Work instruction:
Only the pictures are to be left out; the listing itself is repeated exactly.
[[ Entries shown, beginning ]]
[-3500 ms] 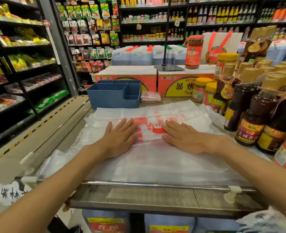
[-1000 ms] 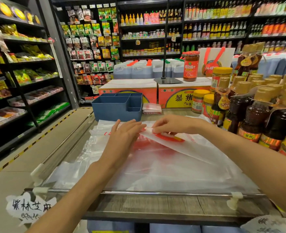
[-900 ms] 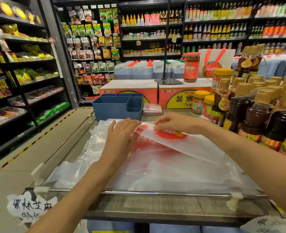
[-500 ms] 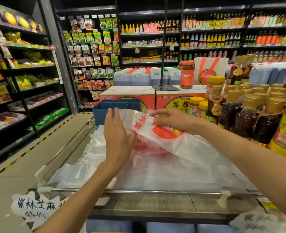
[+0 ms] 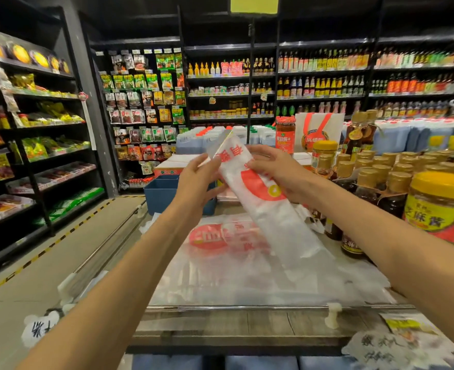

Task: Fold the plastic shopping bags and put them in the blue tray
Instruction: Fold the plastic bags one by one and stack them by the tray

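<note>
Aloft, folded bag (image 5: 250, 188) slanting up-left between hands (image 5: 240, 174).

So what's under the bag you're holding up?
More plastic bags lie flat on the counter below the lifted bag, one with a red print. What lies beneath that pile is covered.

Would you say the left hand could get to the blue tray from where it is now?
Probably yes. The left hand is just in front of the blue tray and above it, with nothing between them, but it is holding the bag with the right hand.
</note>
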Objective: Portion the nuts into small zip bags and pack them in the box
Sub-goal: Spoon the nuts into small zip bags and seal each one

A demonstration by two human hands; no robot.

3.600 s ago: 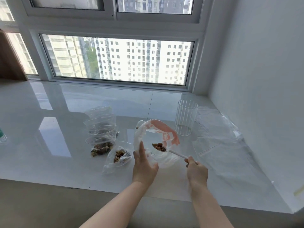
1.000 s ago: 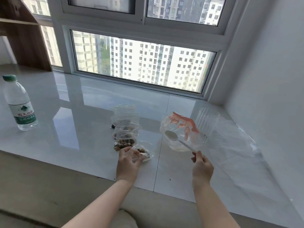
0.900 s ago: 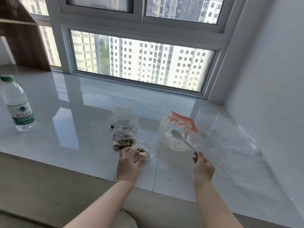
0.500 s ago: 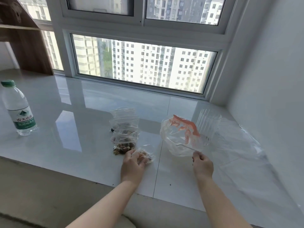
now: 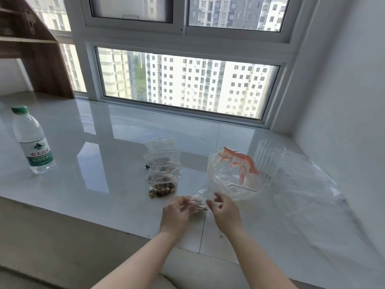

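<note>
So both hands are on one small zip bag of nuts point(image 5: 196, 206) at the sill's near edge: left hand point(image 5: 176, 213) pinches it, right hand point(image 5: 224, 211) fingers curl at its top. Filled bags point(image 5: 162, 184) sit just behind.

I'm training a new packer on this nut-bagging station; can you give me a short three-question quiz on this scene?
1. True or false: the left hand holds the small zip bag.
2. What stands far left on the counter?
A. water bottle
B. kettle
C. mug
3. Fill in: behind the big bag with the orange print stands a clear ribbed ___.

Key: 1 true. 2 A. 3 cup.
</note>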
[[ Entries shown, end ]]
Answer to this task:
[-3500 ms] 
[-1000 ms] 
[-900 ms] 
[-500 ms] 
[+0 ms] 

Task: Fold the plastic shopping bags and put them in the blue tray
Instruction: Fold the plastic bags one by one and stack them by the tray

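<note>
Aloft, folded bag (image 5: 250, 188) slanting up-left between hands (image 5: 240, 174).

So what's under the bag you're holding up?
More plastic bags lie flat on the counter below the lifted bag, one with a red print. What lies beneath that pile is covered.

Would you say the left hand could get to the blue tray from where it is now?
Probably yes. The left hand is just in front of the blue tray and above it, with nothing between them, but it is holding the bag with the right hand.
</note>
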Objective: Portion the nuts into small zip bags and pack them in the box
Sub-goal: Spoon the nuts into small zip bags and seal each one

A demonstration by two human hands; no robot.

3.600 s ago: 
1.000 s ago: 
0.900 s ago: 
0.500 s ago: 
now: 

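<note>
So both hands are on one small zip bag of nuts point(image 5: 196, 206) at the sill's near edge: left hand point(image 5: 176, 213) pinches it, right hand point(image 5: 224, 211) fingers curl at its top. Filled bags point(image 5: 162, 184) sit just behind.

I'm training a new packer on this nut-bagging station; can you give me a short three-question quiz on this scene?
1. True or false: the left hand holds the small zip bag.
2. What stands far left on the counter?
A. water bottle
B. kettle
C. mug
3. Fill in: behind the big bag with the orange print stands a clear ribbed ___.

Key: 1 true. 2 A. 3 cup.
</note>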

There is nothing more to add to the answer.